§ **Required action**:
Please write out the entire listing below exactly, excluding its pictures.
"""
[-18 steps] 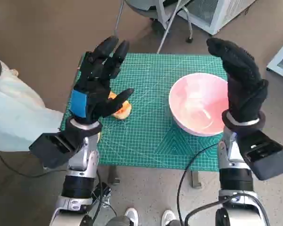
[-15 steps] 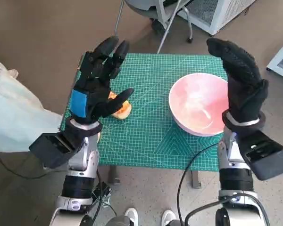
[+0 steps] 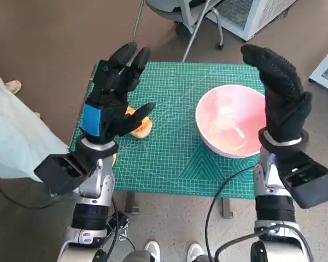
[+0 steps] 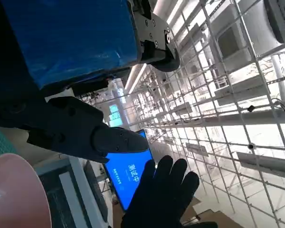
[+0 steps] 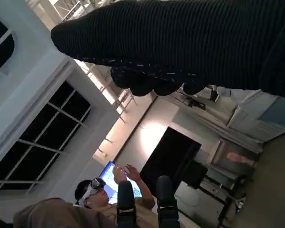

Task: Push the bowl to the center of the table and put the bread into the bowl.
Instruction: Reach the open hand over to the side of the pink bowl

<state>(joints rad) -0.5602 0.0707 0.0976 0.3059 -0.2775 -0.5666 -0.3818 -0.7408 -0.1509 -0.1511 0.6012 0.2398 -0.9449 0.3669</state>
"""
§ **Answer to the exercise**:
[-18 steps] 
[-15 steps] 
[+0 steps] 
[+0 steps] 
[+0 steps] 

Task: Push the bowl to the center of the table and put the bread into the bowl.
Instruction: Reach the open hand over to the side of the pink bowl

<state>(joints rad) -0.5602 0.0707 0.0976 0.3059 -0.2775 -0.5666 -0.3818 -0.7408 -0.1509 -0.1511 0.6012 0.2398 -0.9449 0.3669</state>

Nothing further is needed for this exercise.